Adrenal insufficiency FAQ

What is the difference between adrenal insufficiency and adrenal fatigue?

Adrenal insufficiency is a recognized medical condition in which the adrenal glands do not produce enough cortisol. It has defined diagnostic criteria, established tests, and requires medical treatment: lifelong in the primary and secondary forms, though the steroid-induced form is often temporary and recovers with a supervised taper. Adrenal fatigue is not a recognized diagnosis; a 2016 systematic review found no evidence it exists. They are not mild and severe versions of the same thing. One is a disease; the other is a popular term.

What are the symptoms of low cortisol?

Common symptoms include persistent fatigue, muscle weakness, loss of appetite and unintentional weight loss, low blood pressure, dizziness on standing, nausea, abdominal pain, low blood sugar, low mood, and joint pain. Salt craving and skin darkening occur in primary adrenal insufficiency only, because they come from aldosterone deficiency; the secondary and steroid-induced forms do not cause them, so their absence rules nothing out. These symptoms overlap with many other conditions, which is part of why diagnosis is often delayed. Only a doctor can diagnose it.

How is adrenal insufficiency diagnosed?

It starts with a morning blood cortisol drawn between 8 and 9 a.m., often alongside an ACTH measurement. The standard confirmatory test is an ACTH stimulation test: synthetic ACTH is injected and blood cortisol is measured at baseline and again at 30 and 60 minutes. The criterion is the peak value reached, not the size of the jump. Endocrine Society guidance puts it at a peak cortisol below roughly 500 nmol/L (18 ug/dL), and notes this is assay dependent. A normal morning cortisol does not rule out the secondary or steroid-induced forms. This test requires a clinical setting and a doctor to interpret it.
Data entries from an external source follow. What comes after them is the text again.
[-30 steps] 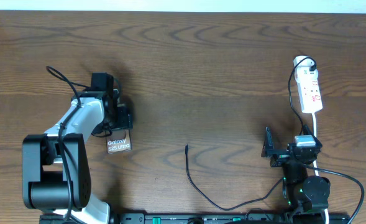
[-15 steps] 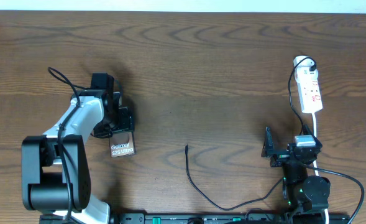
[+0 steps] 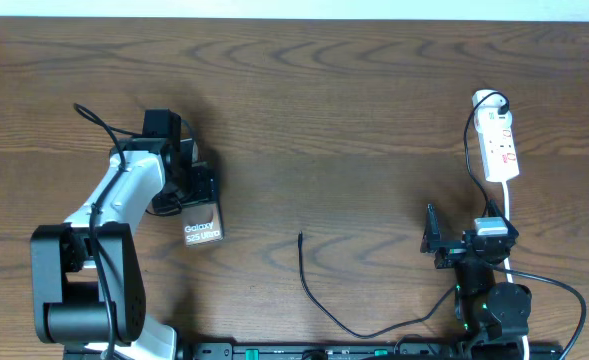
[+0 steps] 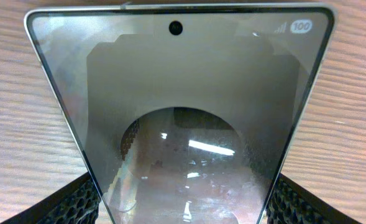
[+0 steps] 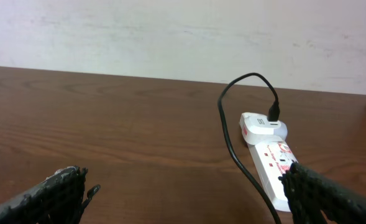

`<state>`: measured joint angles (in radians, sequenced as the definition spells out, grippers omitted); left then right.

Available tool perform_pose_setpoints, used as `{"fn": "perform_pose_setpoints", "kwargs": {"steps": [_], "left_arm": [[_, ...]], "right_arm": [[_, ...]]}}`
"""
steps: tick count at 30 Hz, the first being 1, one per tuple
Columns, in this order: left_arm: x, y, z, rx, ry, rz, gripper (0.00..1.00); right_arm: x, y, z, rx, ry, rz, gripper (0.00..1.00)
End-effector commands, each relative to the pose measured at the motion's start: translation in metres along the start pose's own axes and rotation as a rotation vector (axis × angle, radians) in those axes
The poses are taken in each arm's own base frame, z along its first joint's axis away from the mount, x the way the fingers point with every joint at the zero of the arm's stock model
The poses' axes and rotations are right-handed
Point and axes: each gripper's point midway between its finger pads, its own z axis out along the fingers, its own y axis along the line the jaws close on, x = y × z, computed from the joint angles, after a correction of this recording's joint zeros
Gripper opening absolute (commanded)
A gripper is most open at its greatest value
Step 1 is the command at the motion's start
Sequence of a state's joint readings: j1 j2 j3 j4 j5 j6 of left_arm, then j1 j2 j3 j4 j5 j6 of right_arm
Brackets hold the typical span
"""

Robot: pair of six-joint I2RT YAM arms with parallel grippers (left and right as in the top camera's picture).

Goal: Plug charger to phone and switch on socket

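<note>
The phone (image 3: 202,230) is a brownish glossy slab with white "Galaxy S25 Ultra" lettering, at the left of the table. My left gripper (image 3: 196,196) is shut on its far end; in the left wrist view the phone (image 4: 181,112) fills the frame between both fingers. The charger cable's free plug tip (image 3: 300,238) lies mid-table and the black cable runs to the front right. The white socket strip (image 3: 499,145) lies at the far right, seen also in the right wrist view (image 5: 271,163) with a black cable (image 5: 232,140) plugged in. My right gripper (image 3: 434,240) is open and empty.
A white adapter (image 5: 265,126) sits at the strip's far end. The strip's white cord (image 3: 509,215) runs toward the right arm base. A pale wall stands behind the table's far edge.
My left gripper has dragged the phone a little to the right and turned it slightly. The right arm, cable and socket have not moved.
</note>
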<state>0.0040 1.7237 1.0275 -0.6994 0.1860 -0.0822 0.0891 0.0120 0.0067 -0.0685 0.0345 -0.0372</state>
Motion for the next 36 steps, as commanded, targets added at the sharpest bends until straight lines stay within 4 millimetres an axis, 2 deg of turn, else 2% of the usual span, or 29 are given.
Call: {"fn": "perform_pose_setpoints", "kwargs": {"steps": [1,16,24,25,26,28,29,36], "left_arm": [[-0.012,0.022,-0.010,-0.134,-0.054,-0.008,0.07],[0.004,0.030,0.028,-0.151,0.017,-0.013,0.07],[0.007,0.031,0.031,-0.151,0.020,-0.013,0.07],[0.007,0.031,0.031,-0.151,0.021,-0.013,0.10],[0.008,0.031,0.031,-0.151,0.024,-0.013,0.23],[0.010,0.031,0.030,-0.152,0.032,-0.013,0.68],[0.010,0.031,0.031,-0.152,0.035,-0.014,0.76],[0.012,0.032,0.031,-0.153,0.039,-0.014,0.89]], "right_arm": [[0.000,-0.003,0.000,0.015,0.000,-0.012,0.99],[0.000,-0.003,0.000,0.015,0.000,-0.012,0.99],[0.000,-0.003,0.000,0.015,0.000,-0.011,0.99],[0.000,-0.003,0.000,0.015,0.000,-0.012,0.99],[0.000,-0.003,0.000,0.015,0.000,-0.011,0.99],[0.000,-0.003,0.000,0.015,0.000,-0.011,0.99],[0.000,-0.003,0.000,0.015,0.000,-0.011,0.99],[0.000,-0.003,0.000,0.015,0.000,-0.012,0.99]]}}
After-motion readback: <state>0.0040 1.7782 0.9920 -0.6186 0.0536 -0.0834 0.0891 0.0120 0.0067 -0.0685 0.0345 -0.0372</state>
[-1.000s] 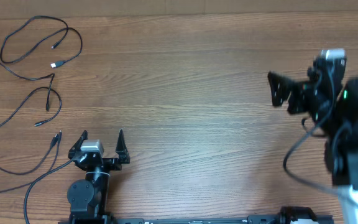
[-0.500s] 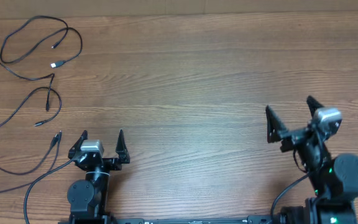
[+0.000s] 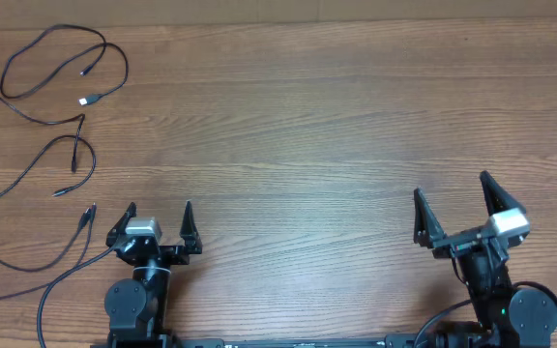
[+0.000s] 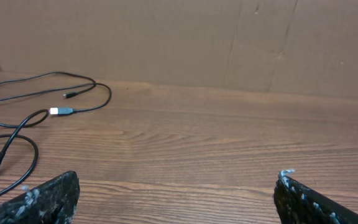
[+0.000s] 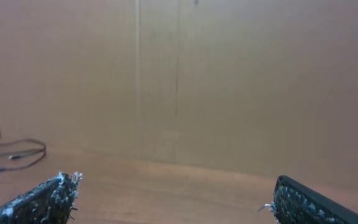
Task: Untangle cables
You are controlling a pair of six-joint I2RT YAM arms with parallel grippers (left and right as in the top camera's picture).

Can a wearable or a home saliva kit diagnose adrenal insufficiency?

No. Adrenal insufficiency is diagnosed by a clinician using an ACTH stimulation test, which requires an injection and timed blood draws. No consumer device or at-home kit can perform that test or make that diagnosis. If you have symptoms that concern you, see a healthcare provider rather than interpreting a wearable reading.

Is an adrenal crisis an emergency?

Yes, and it is easily mistaken for a stomach bug. An adrenal crisis is life-threatening. Signs include severe weakness or confusion, fever, severe vomiting and diarrhea, severe abdominal, back or leg pain, low blood sugar, and dangerously low blood pressure leading to collapse. The most common trigger is an ordinary gastrointestinal or flu-like illness, so a crisis can hide inside what looks like the flu; fever is a key warning sign. Abruptly stopping long-term steroids is another trigger. A crisis is the first presentation in roughly half of people later diagnosed with Addison's disease, so a diagnosis is not required for this to apply to you. Call emergency services immediately and say you may have adrenal insufficiency and may need hydrocortisone. Treatment must not wait for test results.